In 2004-2005, I become involved with a Colorado based group, Team Mojavaton, who were competing in the first DARPA Grand Challenge for autonomous vehicles to navigate a course entirely without driver assistance. This was a very modestly, primarily privately, funded team. We (at Optech at that time) provided one of our ILRIS lidar scanners (look carefully on the roof of the vehicle) and software to collect and analyse 3D data during the drive. Team Mojavaton was one of 23 finalist teams in the 2005 event. They had a strong entry; their vehicle, dubbed “The White Knight”, actually passed 10 other vehicles. This was an impressive achievement given the race format, which used a staggered start. Unfortunately, the vehicle suffered a simple mechanical failure in the throttle control, and coasted to a stop in the middle of the road, still on course, with all of the other systems functioning.
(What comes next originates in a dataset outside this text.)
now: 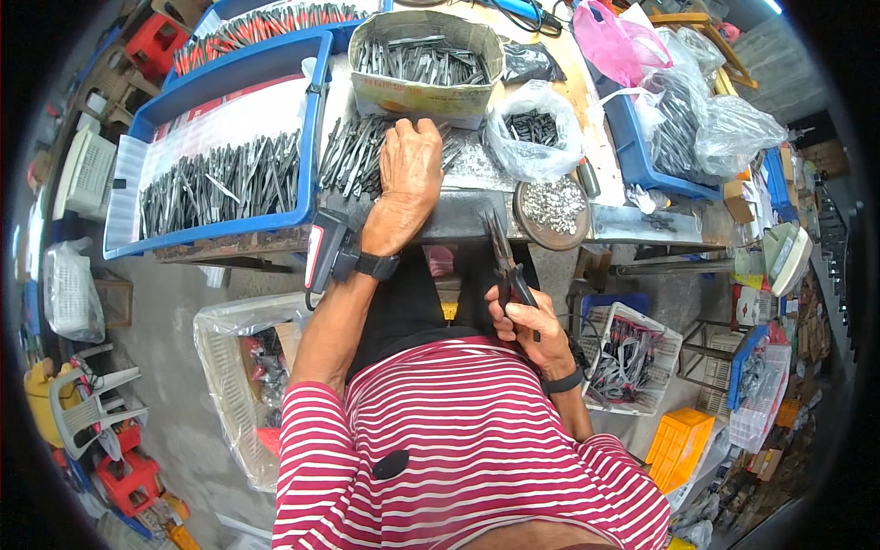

Today, I came across this article about the Carnegie Mellon (CMU) entry's heavily funded vehicle, and how it failed because of a simple electronic filter. Last week, CMU celebrated the 10th anniversary of BOSS' DARPA Urban Challenge win in 2007. The vehicles, BOSS, Sandstorm, and H1ghlander, were all pulled out of storage at CMU and tidied up a bit to be put on display. As H1ghlander's engine compartment was being cleaned with the engine running, Spencer Spiker (CMU's operations team leader for the DARPA challenges) leaned against the engine with his knee, and it started to die. The box is a filter that goes in between the engine control module and the fuel injectors, one of only two electronic parts in the engine on a 1986 Hummer. Spencer discovered that just touching the filter would cause the engine to lose power, and if you actually pushed on it, the engine died completely. But, from a cold start, if the filter wasn't being touched, the engine would run fine. There was nothing wrong with H1ghlander's sensors, or software: this filter cost H1ghlander 40 minutes of race time, and the win. "How about that, buddy!" William "Red" Whittaker said to Chris Urmson (who was working on perception for Red Team during the DARPA challenge, and ran Google's self driving car program for seven years before starting his own autonomous vehicle company) at the CMU event, showing him the filter. "You're off the hook!" 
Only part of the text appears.